**INSTRUCTIONS FOR THE TASK**
Where does the string "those" appear? Copy every line of the entries below that holds it.

[Records contained in a dataset]

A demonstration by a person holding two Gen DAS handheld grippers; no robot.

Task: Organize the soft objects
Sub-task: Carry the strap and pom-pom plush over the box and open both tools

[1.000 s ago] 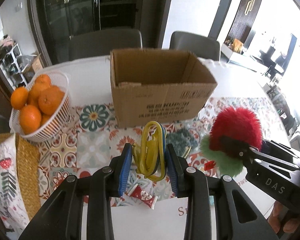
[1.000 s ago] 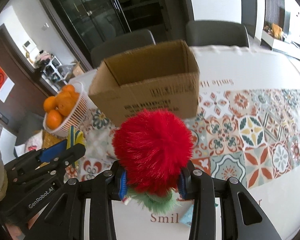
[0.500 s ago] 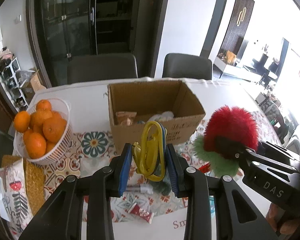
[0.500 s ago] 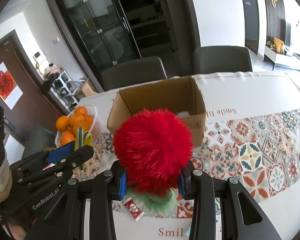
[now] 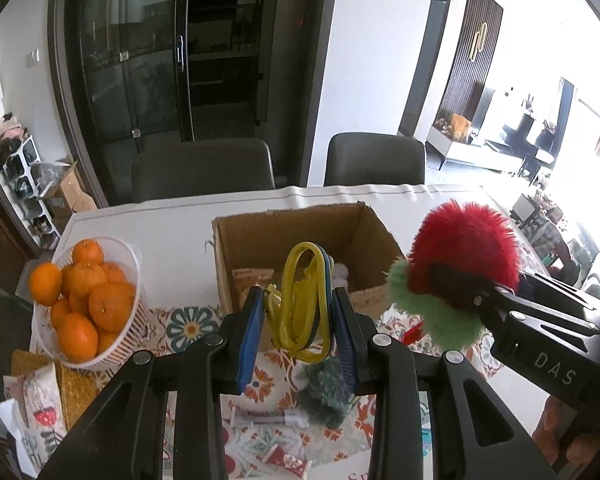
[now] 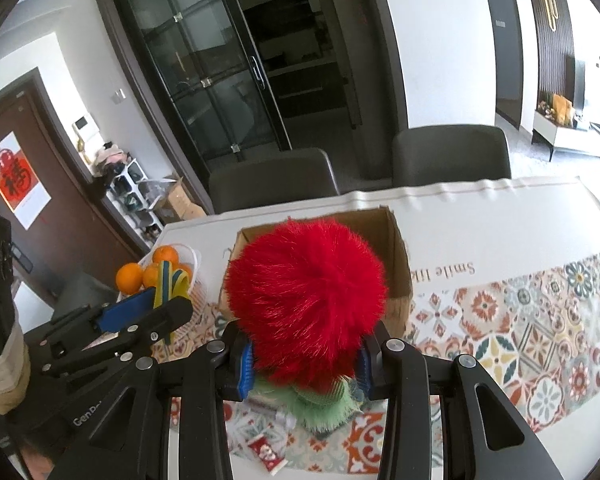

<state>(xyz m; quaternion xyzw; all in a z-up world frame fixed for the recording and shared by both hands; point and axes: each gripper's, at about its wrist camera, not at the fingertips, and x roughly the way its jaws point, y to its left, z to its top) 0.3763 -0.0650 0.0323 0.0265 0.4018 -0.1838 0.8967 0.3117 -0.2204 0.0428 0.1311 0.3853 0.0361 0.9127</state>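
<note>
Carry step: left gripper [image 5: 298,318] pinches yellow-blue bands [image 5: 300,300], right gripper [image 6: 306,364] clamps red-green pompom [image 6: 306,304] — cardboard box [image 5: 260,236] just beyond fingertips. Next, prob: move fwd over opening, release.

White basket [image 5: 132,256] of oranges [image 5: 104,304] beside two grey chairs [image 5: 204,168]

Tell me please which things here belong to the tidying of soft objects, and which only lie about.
Belong to the job:
- red and green fluffy toy, held by the right gripper
- yellow loops, held by the left gripper
- cardboard box
- dark green fluffy piece

Just lying about:
- basket of oranges
- red snack wrapper
</note>
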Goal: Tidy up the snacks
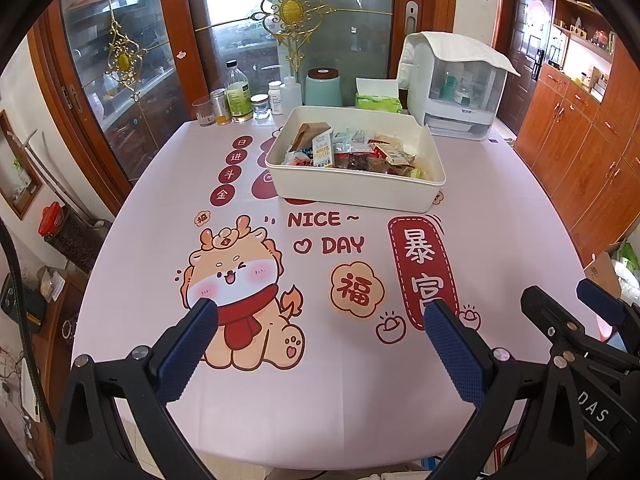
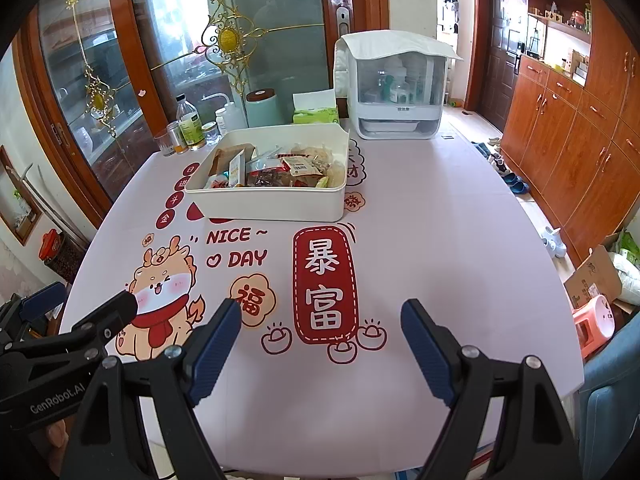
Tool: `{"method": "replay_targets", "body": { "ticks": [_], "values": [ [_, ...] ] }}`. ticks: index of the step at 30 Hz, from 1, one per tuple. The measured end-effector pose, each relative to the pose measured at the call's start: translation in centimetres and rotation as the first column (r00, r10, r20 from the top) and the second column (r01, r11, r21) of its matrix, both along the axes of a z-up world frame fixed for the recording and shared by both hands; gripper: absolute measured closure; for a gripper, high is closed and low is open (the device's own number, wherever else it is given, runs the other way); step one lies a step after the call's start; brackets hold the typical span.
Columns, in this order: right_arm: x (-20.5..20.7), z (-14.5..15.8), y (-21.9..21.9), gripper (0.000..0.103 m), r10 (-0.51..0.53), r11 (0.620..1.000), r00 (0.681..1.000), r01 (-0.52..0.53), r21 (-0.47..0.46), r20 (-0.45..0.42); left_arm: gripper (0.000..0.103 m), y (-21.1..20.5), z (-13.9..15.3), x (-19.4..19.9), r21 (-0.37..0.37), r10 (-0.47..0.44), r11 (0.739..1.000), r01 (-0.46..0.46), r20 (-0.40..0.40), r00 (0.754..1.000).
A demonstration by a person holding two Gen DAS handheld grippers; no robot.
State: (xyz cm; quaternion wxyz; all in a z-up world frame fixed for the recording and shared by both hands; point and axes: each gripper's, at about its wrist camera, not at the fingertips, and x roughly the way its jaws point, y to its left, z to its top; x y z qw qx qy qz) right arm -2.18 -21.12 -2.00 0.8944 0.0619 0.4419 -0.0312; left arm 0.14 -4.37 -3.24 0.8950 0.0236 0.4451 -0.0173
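A white rectangular bin (image 1: 360, 194) stands on the far half of the table, filled with several snack packets (image 1: 360, 152). It also shows in the right wrist view (image 2: 276, 204), with the snack packets (image 2: 280, 168) inside. My left gripper (image 1: 320, 312) is open and empty, low over the near part of the table above the dragon print. My right gripper (image 2: 320, 312) is open and empty beside it on the right. The right gripper's fingers (image 1: 600, 306) show at the right edge of the left wrist view; the left gripper's finger (image 2: 116, 310) shows at the left of the right wrist view.
The pink printed tablecloth (image 1: 360, 380) covers the table. At the back stand bottles and jars (image 1: 240, 96), a teal canister (image 1: 323, 87), a tissue box (image 1: 378, 98) and a white cabinet-like appliance (image 1: 456, 88). Glass doors lie behind; wooden cupboards (image 2: 568, 152) at right.
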Motion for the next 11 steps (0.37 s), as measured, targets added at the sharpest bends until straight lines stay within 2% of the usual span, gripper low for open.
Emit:
{"method": "replay_targets", "body": {
  "ticks": [11],
  "values": [
    [-0.09, 0.00, 0.10, 0.020, 0.001, 1.000, 1.000, -0.001, 0.000, -0.001, 0.001, 0.12, -0.15, -0.14, 0.001, 0.004, 1.000, -0.004, -0.008, 1.000]
  ]
}}
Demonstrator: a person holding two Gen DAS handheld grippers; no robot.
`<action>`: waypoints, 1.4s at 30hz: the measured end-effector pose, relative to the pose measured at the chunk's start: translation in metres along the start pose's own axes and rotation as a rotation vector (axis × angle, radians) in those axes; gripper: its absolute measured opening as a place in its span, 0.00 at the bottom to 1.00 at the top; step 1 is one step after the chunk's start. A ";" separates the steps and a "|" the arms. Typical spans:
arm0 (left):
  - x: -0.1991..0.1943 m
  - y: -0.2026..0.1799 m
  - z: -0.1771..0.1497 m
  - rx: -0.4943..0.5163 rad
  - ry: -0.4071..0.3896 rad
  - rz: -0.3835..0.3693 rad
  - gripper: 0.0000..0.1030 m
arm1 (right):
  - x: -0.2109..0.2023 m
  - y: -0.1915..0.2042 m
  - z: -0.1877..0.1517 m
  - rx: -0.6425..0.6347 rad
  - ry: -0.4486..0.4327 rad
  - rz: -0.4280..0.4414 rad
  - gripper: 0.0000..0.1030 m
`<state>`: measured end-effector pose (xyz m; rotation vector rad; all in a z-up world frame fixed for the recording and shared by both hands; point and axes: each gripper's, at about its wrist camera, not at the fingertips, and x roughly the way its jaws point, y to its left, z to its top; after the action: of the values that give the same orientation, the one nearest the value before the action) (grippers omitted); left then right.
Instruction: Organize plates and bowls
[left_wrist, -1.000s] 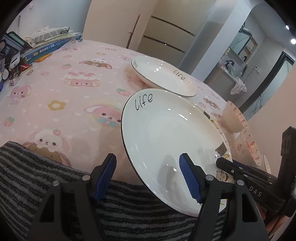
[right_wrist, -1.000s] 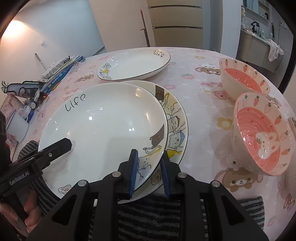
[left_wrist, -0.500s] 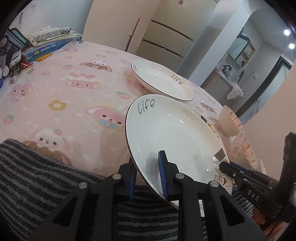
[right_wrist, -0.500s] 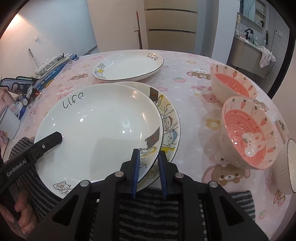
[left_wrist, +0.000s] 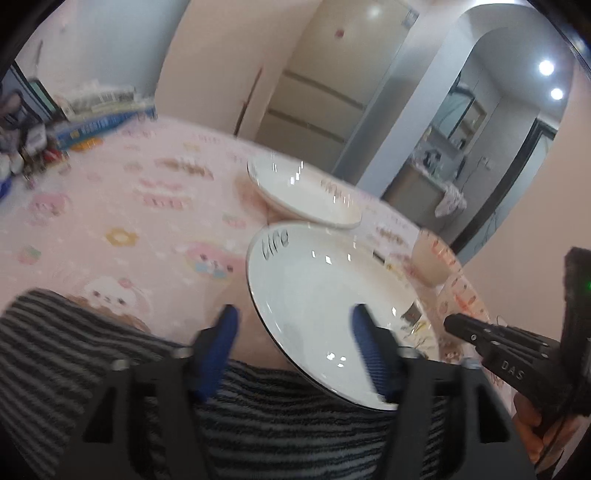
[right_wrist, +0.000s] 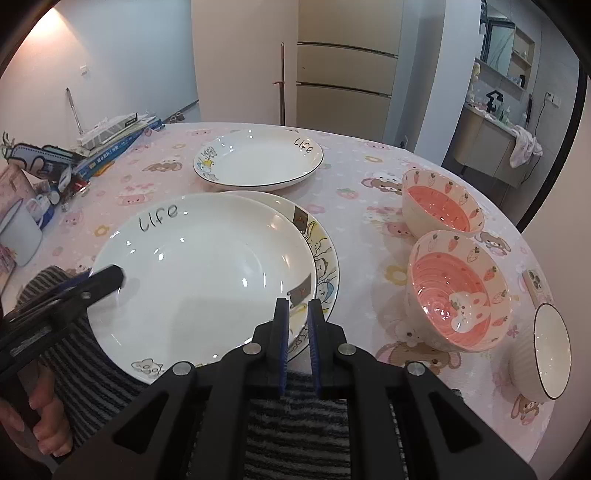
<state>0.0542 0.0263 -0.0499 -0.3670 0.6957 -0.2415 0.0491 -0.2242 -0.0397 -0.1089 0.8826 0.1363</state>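
A white "Life" plate lies on top of a cartoon-print plate near the table's front edge; it also shows in the left wrist view. My right gripper is shut on the near rim of the stacked plates; which plate it pinches is unclear. My left gripper is open, its jaws wide on either side of the white plate's left rim. A second "Life" plate sits farther back. Two pink bowls stand at the right.
A small white ribbed bowl and a phone lie at the far right edge. Books, clutter and a white mug fill the left side. A striped grey cloth covers the near table edge.
My left gripper opened from its grip on the white plate's rim and pulled back slightly. My right gripper stayed shut; its view rose and pulled back a little.
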 end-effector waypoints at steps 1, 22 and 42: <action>-0.007 -0.002 0.001 0.017 -0.019 0.010 0.71 | -0.002 -0.003 0.002 0.008 0.001 0.013 0.10; -0.123 -0.063 0.087 0.295 -0.405 0.146 1.00 | -0.069 -0.051 0.060 0.117 -0.234 0.138 0.43; -0.056 -0.089 0.231 0.196 -0.342 0.184 1.00 | -0.078 -0.068 0.203 0.336 -0.397 0.309 0.51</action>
<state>0.1575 0.0218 0.1819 -0.1493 0.3617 -0.0674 0.1660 -0.2664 0.1519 0.3605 0.5103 0.2845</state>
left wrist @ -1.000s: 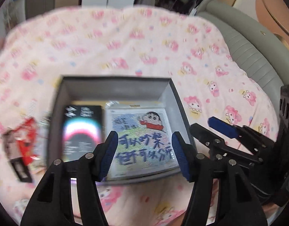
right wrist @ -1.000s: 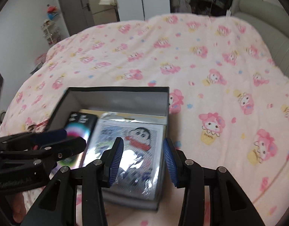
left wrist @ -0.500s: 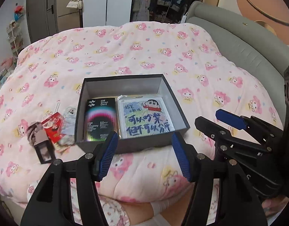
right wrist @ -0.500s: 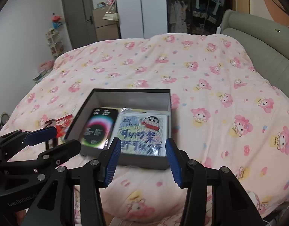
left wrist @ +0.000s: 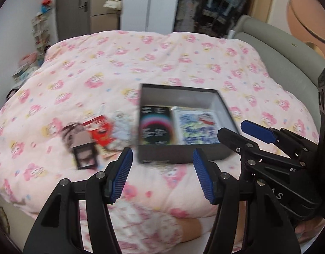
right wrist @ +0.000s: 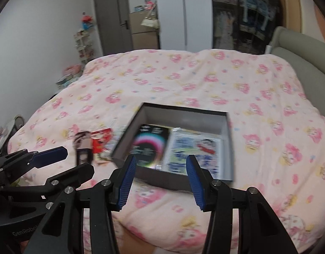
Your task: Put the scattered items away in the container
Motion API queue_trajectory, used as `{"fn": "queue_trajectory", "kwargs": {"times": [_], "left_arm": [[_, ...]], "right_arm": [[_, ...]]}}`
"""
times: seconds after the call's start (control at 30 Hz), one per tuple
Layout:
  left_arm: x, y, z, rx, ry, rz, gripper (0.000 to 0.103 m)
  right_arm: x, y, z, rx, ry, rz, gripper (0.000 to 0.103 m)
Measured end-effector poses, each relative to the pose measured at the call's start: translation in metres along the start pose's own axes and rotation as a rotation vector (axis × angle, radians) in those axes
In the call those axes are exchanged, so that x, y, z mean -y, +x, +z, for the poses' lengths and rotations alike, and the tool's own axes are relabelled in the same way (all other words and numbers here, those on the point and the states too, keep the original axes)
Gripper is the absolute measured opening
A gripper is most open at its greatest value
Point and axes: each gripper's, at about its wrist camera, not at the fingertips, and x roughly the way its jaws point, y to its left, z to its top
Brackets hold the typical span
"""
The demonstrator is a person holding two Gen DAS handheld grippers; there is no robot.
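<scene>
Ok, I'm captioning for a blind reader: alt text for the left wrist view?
The open left gripper hovers empty over a pink cartoon-print bedspread, facing a grey box holding two flat packs. A few small items lie scattered left of the box; the right gripper shows at right.

Open box (left wrist: pixel 179 155) on the bed (left wrist: pixel 141 59), two packs inside side by side, loose items (left wrist: pixel 94 137) left of it

Motion blur smears the print on the two packets in the grey box (left wrist: pixel 179 156) and the loose items (left wrist: pixel 94 139) at centre left, unreadable in both views; lower frame edges crop both grippers' arms.
</scene>
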Motion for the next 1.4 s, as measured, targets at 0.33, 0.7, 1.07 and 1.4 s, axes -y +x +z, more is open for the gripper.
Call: {"fn": "queue_trajectory", "kwargs": {"times": [0.33,0.7,1.07,1.4], "left_arm": [[-0.115,0.003,-0.019,-0.009,-0.2,0.023,0.06],[-0.237,0.097,-0.04,-0.128,-0.472,0.02,0.056],[-0.269,0.218,-0.042,-0.358,-0.608,-0.141,0.047],[-0.189,0.136,-0.041,-0.282,-0.477,-0.27,0.044]], "right_arm": [[-0.089,0.07,0.015,-0.09,-0.092,0.269,0.045],[-0.132,0.177,-0.002,-0.296,-0.118,0.306,0.045],[-0.168,0.292,-0.022,-0.489,-0.132,0.312,0.044],[-0.13,0.203,-0.021,-0.369,-0.124,0.37,0.026]]}}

**RESULT BELOW**
`<action>`: waypoints, 1.4s at 30hz: the measured end-effector pose, relative to the pose measured at the chunk's start: translation in metres along the start pose's own axes and rotation as a rotation vector (axis × angle, radians) in those axes; gripper: its absolute measured opening as a place in its span, 0.00 at the bottom to 1.00 at the top; step 1 is one step after the chunk's start. A ";" separates the steps and a "|" the arms. Typical spans:
Measured end-effector poses, each relative to the pose measured at the call's start: translation in metres along the start pose's own axes and rotation as a rotation vector (axis × angle, radians) in those axes
In the call those axes are exchanged, so that x, y, z mean -y, +x, +z, for the poses' lengths and rotations alike, and the tool's own axes are relabelled in the same way (all other words and numbers here, those on the point and the states too, keep the original axes)

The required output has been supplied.